Single by Rod Wave

from the album PTSD and Ghetto Gospel
- Released: May 31, 2019
- Length: 2:39
- Label: Alamo
- Songwriters: Rodarius Green; Johnathan Smith Servance; Lance Donavan Bledsoe; Malik Warren Bynoe-Fisher;
- Producers: Dicaprio Beatz; Malik; Speaker Bangerz;

Rod Wave singles chronology
| "Popular Loner" (2019) | "Heart on Ice" (2019) | "Paint the Sky Red" (2019) |

Music video
- "Heart On Ice" on YouTube

Remix cover
- Cover art of the official remix featuring Lil Durk.
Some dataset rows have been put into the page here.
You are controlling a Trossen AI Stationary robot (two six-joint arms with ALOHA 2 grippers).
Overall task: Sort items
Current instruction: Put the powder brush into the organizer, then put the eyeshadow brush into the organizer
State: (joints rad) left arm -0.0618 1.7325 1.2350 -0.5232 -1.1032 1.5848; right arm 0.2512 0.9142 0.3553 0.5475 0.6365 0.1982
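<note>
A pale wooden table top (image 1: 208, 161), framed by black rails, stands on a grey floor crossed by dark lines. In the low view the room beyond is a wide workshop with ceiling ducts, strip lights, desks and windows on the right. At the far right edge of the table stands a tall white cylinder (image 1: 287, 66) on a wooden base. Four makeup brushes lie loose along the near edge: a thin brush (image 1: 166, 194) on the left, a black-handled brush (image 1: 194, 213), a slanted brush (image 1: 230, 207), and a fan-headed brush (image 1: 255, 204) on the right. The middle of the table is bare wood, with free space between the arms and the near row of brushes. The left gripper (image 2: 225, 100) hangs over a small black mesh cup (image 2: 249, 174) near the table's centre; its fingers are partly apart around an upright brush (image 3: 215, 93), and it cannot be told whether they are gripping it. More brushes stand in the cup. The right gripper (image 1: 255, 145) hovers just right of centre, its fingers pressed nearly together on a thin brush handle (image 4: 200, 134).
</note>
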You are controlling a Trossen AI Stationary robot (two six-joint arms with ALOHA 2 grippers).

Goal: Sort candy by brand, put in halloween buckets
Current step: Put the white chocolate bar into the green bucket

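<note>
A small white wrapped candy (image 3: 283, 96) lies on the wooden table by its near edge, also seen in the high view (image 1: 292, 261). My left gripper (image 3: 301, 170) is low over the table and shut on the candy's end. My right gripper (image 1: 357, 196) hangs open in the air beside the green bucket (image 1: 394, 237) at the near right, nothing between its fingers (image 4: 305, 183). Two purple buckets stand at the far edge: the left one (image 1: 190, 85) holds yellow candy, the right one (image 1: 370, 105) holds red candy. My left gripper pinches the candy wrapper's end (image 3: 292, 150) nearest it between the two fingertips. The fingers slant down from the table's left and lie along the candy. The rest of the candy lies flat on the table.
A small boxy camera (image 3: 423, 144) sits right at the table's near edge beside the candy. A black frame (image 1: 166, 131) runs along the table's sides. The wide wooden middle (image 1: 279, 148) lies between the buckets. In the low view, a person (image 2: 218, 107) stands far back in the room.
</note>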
Lil Durk singles chronology
| "G:Code" (2019) | "Heart on Ice (Remix)" (2019) | "Aye Migo" (2019) |

= Heart on Ice =

2019 debut single by Rod Wave

"Heart on Ice" is song by American rapper and singer Rod Wave, released on May 31, 2019, as a single for his fifth mixtape PTSD. The remix of the song, featuring American rapper Lil Durk, was released on September 27, 2019, as a single for Wave's debut studio album Ghetto Gospel (2019).

== Background ==
The song was first released as a music video on May 22, 2019. On May 31, the single was released. It would serve as the lead single from Rod Wave's fifth mixtape PTSD, released on June 14, 2019. Though it debuted on the Billboard Hot 100 for the issue dated November 23, 2019, it received even more widespread attention after it went viral on TikTok in 2020. Peaking at number 25 on the chart, it became his first top 40 entry.

== Composition ==
Pitchfork describes the song as Rod Wave switching between his singing styles "with ease, pairing his melody with a growing ability to write about heartbreak and pain."

== Critical reception ==
Alphonse Pierre of Pitchfork wrote "Rod Wave is still finding his footing, but 'Heart on Ice' is evidence that he already possesses one of the best voices in the South." Pitchfork also included "Heart on Ice" in their list "The Best Rap Songs of 2019".

== Remix ==
The remix, featuring Lil Durk, was released on September 27, 2019, as the lead single from Rod Wave's debut studio album Ghetto Gospel. Its music video premiered a day earlier.

== Charts ==

=== Weekly charts ===

| Chart (2020) | Peak position |
|---|---|
| Canada Hot 100 (Billboard) | 77 |
| US Billboard Hot 100 | 25 |
| US Hot R&B/Hip-Hop Songs (Billboard) | 13 |
| US Rhythmic Airplay (Billboard) | 10 |
| US Rolling Stone Top 100 | 16 |

=== Year-end charts ===

| Chart (2020) | Position |
|---|---|
| US Billboard Hot 100 | 51 |
| US Hot R&B/Hip-Hop Songs (Billboard) | 26 |
| US Rhythmic (Billboard) | 42 |

== Certifications ==

| Region | Certification | Certified units/sales |
| United Kingdom (BPI) | Silver | 200,000^{‡} |
| United States (RIAA) | 5× Platinum | 5,000,000^{‡} |
^{‡} Sales+streaming figures based on certification alone.